Vous souvenez-vous de MySpace (musique) et de ses péripéties ? Un réseau lancé pourtant en 2004 et le plus visité des États-Unis en 2006, devant Google, avant de commencer à chuter à partir de 2008, doublé par un Facebook ambitieux. (Source).

Je ne me suis jamais faite à Facebook. Twitter a été mon sauveur. Aujourd’hui, j’ai une quinzaine de comptes ! MDR. Bon, je vous raconte ma vie, mais le plus intéressant actuellement est d’analyser le contenu de ces réseaux, pro ou pas, niche ou pas. Comme par exemple Pinterest pour les images, qui a d’ailleurs inspiré 500px, plateforme qui pourrait s’apparenter à du visual storytelling finalement, bien qu’Instagram soit déjà sur le coup (et même Google Image !).
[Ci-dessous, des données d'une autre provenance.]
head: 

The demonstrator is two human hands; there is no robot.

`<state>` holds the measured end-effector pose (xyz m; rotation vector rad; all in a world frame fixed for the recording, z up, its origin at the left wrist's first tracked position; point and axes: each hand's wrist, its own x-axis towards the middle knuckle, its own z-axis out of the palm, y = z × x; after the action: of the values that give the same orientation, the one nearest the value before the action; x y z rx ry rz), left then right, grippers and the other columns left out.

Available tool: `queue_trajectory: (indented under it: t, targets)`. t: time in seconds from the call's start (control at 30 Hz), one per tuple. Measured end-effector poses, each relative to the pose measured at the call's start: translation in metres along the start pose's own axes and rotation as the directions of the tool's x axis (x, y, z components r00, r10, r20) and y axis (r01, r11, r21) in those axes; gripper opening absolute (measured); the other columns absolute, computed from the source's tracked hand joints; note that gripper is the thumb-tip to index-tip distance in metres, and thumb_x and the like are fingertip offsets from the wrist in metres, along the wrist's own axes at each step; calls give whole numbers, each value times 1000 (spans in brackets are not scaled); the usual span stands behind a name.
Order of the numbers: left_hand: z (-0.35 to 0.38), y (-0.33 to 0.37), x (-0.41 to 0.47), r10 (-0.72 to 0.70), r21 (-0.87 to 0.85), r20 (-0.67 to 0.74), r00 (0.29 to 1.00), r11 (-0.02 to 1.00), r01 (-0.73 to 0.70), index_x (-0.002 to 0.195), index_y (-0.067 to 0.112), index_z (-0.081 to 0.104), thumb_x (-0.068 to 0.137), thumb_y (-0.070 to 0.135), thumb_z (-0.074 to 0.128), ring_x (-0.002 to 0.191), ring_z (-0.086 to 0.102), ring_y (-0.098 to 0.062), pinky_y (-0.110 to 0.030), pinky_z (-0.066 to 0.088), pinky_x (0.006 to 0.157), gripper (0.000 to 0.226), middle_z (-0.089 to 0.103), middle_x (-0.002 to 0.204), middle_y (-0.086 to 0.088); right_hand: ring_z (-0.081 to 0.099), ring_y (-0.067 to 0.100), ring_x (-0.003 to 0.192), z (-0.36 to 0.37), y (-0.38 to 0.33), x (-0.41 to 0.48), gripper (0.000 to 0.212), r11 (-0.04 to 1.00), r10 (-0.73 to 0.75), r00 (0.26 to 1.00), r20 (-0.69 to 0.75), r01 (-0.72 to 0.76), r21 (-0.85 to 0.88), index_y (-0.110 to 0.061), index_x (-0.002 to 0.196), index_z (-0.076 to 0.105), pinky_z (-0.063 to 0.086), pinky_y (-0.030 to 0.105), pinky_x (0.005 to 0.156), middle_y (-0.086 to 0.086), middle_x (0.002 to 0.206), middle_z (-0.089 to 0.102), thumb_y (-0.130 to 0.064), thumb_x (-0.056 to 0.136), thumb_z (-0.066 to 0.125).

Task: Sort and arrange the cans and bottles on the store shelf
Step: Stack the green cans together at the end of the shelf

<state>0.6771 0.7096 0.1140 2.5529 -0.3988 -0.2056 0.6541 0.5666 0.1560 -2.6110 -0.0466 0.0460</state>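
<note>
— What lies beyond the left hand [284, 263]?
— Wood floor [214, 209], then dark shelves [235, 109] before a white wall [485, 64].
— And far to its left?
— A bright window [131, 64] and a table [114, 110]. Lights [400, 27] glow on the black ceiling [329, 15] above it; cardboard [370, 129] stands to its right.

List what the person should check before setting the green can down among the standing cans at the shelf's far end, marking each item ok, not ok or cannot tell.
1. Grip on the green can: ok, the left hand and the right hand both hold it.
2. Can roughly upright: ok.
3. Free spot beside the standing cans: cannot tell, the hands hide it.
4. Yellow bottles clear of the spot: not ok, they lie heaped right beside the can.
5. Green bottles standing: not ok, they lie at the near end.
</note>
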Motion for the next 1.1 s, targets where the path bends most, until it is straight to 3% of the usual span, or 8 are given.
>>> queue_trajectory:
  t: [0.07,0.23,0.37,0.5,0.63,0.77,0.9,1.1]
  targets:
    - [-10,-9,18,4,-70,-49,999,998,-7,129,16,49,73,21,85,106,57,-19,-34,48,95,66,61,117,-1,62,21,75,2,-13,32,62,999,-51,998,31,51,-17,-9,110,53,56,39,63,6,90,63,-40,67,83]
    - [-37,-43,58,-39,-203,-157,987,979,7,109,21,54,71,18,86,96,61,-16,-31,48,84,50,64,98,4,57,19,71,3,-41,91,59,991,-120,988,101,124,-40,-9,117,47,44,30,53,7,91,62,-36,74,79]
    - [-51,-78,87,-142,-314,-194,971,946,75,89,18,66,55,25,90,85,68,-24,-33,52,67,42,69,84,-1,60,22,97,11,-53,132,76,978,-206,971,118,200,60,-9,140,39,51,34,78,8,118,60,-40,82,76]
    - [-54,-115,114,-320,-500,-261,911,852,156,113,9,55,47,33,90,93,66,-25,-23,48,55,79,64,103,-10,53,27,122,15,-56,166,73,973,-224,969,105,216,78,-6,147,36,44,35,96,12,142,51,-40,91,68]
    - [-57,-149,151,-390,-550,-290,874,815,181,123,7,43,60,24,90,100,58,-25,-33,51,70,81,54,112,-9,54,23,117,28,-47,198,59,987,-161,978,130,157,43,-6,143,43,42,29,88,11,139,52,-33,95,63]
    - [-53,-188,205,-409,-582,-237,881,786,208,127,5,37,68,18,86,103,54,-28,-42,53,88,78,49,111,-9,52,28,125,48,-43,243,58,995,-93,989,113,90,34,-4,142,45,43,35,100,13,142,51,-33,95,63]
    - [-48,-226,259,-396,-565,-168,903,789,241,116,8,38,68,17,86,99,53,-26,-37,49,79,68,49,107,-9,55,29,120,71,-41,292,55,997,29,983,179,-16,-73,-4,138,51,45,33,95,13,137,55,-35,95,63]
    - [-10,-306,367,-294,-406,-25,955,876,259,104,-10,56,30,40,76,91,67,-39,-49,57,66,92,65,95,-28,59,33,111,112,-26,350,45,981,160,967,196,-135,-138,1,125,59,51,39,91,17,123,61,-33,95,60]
Histoire de flux et de reflux

Flux
Ce 26 octobre, je lis cet article sur ce que sont devenus les premiers Twittos de l’histoire.
Il est intéressant de voir l’évolution de ce type de réseaux d’échange où le flux (tweets) et le reflux (retweets) charrient des tonnes d’informations plus ou moins signifiantes.

Car ce qui lie tous ces réseaux, est l’essence même de leur contenu. Les utilisateurs y partagent leur avis, leur vie, bref des infos qui créent un flux regroupé d’histoires personnelles ou communes. Du storytelling en continu ! De jour comme de nuit. Comme un débit d’eau toujours ouvert. Un flux et un reflux incessant, relayant souvent les mêmes infos d’ailleurs. D’où l’inintérêt d’être partout.

Certains ont même l’idée d’imprimer ou de numériser leurs tweets au format livre comme s’ils avaient, à leurs yeux, raconté une histoire… Une démarche qui ne date pas d’hier.

Tout ça pour dire que si tout le monde fait continuellement du storytelling à son échelle – car oui, nous sommes tous des storytellers ! –, l’avènement des réseaux sociaux a fait exploser cette propension à parler de soi, souvent bien plus que le fait de diffuser une actu.

À ce propos, et après l’arrivée de Storify, voici que débarque Steller, un réseau social axé sur le… storytelling.

Enfin, début octobre, le réseau Twitter a lancé « Moments« , autant dire du storytelling instantané !
Vu la course effrénée à laquelle se livrent les applis pour provoquer la moindre publication, de telles fonctions risquent de se multiplier. Car chacun semble vouloir laisser une trace, raconter ce qu’il
 fait, où il se trouve à la seconde. Des traces, il y en a, accentuant l’infobésité et l’imagobésité. Quant à laisser un souvenir impérissable…

* Cela me fait penser à la situation actuelle de la plateforme Magnum, où les comptes en français sont encore très peu nombreux.